Blackstone and TPG Acquire Hologic
- Maddux Little
- Oct 27
- 2 min read
Private equity activity remained strong this week as Blackstone and TPG announced a joint agreement to acquire leading medical device and diagnostics company specializing in women’s health, Hologic. The deal is for $18.3 billion, including debt. The transaction marks the largest medical device buyout since 2006, showing that buyouts are picking up again now that it’s easier and cheaper for firms to borrow.
Under the deal terms, Blackstone and TPG will purchase all outstanding Hologic shares for $76 per share in cash, with an additional contingent value right (CVR) worth up to $3 per share, depending on the company reaching future revenue goals for the 2026-2027 calendar year in its breast-health division. The total potential compensation of $79 per share constitutes a 46% premium to Hologic’s stock before reports of the buyout.
This deal shows how steady interest rates and stronger lending conditions are allowing private equity firms to make bigger acquisitions. After the Federal Reserve’s September rate cut, banks have become more open to financing large transactions. For this deal, Citigroup, Bank of America, Barclays, Royal Bank of Canada, and Sumitomo Mitsui Banking Corp are all providing the funding.
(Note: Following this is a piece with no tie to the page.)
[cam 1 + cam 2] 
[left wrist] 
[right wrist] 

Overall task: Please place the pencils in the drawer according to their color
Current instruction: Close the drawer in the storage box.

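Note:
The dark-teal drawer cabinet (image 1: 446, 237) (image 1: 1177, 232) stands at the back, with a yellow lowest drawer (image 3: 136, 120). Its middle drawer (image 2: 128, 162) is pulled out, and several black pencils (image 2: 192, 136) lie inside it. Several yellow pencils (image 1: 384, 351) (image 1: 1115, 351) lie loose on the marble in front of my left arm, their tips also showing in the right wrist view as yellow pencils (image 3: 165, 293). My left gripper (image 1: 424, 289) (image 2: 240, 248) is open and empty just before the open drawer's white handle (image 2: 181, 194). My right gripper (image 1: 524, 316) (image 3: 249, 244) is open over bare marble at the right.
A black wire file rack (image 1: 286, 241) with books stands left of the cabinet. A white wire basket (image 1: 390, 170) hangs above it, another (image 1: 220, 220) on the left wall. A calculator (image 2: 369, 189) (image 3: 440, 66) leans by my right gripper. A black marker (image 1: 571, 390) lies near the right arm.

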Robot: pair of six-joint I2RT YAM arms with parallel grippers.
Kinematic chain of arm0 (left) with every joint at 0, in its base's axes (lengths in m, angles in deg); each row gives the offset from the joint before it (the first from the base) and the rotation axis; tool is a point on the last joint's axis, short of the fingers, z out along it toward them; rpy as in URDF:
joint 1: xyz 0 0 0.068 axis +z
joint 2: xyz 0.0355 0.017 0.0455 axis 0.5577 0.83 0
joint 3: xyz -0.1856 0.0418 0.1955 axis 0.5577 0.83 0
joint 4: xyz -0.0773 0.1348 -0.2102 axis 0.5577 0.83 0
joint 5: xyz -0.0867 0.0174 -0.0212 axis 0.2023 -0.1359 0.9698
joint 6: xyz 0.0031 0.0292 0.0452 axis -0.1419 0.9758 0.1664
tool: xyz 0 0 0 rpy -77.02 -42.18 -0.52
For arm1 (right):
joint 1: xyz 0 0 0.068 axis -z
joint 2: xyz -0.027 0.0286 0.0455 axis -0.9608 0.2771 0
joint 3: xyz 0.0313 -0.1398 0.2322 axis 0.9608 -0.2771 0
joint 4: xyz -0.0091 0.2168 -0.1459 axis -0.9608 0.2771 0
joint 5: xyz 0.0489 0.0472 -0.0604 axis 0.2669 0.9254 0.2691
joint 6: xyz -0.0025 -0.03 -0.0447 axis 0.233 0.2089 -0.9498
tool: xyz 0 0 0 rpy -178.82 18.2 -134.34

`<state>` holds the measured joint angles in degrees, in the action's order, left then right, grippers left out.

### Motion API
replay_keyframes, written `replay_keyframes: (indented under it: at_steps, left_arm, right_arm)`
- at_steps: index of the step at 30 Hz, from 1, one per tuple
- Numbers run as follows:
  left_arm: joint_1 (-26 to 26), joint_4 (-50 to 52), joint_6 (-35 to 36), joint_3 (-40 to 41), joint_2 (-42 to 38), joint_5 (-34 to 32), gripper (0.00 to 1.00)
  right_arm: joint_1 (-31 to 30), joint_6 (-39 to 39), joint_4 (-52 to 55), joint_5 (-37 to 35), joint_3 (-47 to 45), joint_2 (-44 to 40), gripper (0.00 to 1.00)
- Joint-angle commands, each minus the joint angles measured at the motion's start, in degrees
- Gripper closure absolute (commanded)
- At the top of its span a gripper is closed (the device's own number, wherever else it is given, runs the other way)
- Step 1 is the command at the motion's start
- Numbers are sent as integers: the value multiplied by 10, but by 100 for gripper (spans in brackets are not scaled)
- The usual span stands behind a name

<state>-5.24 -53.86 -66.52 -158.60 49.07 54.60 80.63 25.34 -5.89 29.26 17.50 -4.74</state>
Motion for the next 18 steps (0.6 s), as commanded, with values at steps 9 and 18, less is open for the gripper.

The Hologic buyout is part of a surge in major deals. In the last month, Electronic Arts agreed to a $55 billion buyout, and BlackRock’s Global Infrastructure Partners announced a $40 billion purchase of Aligned Data Centers. Together, these examples show how easier borrowing has renewed investor interest in large, debt-backed deals.
For Blackstone and TPG, buying Hologic is a chance to invest in a profitable healthcare company with steady cash flow and room to grow. Hologic’s products, especially those for breast and cervical cancer screening, are seen as innovative and hard to copy, giving the company a strong position in the market. By taking Hologic private, the firms hope to boost research and product development without the pressure of reporting quarterly results.
Hologic’s CEO, Stephen MacMillan, said the deal will help the company expand internationally and continue to innovate in women’s health.
This deal also fits into a larger trend in the market. While tech and AI companies still attract the highest valuations, sectors like healthcare, industrials, and consumer products remain undervalued, giving private equity firms more opportunities to find good deals.
If interest rates stay around 4–4.25% and banks keep lending easily, you can expect strong deal activity to continue into 2026. Still, global tensions and possible new tariffs could affect how long firms hold onto investments and when they decide to sell.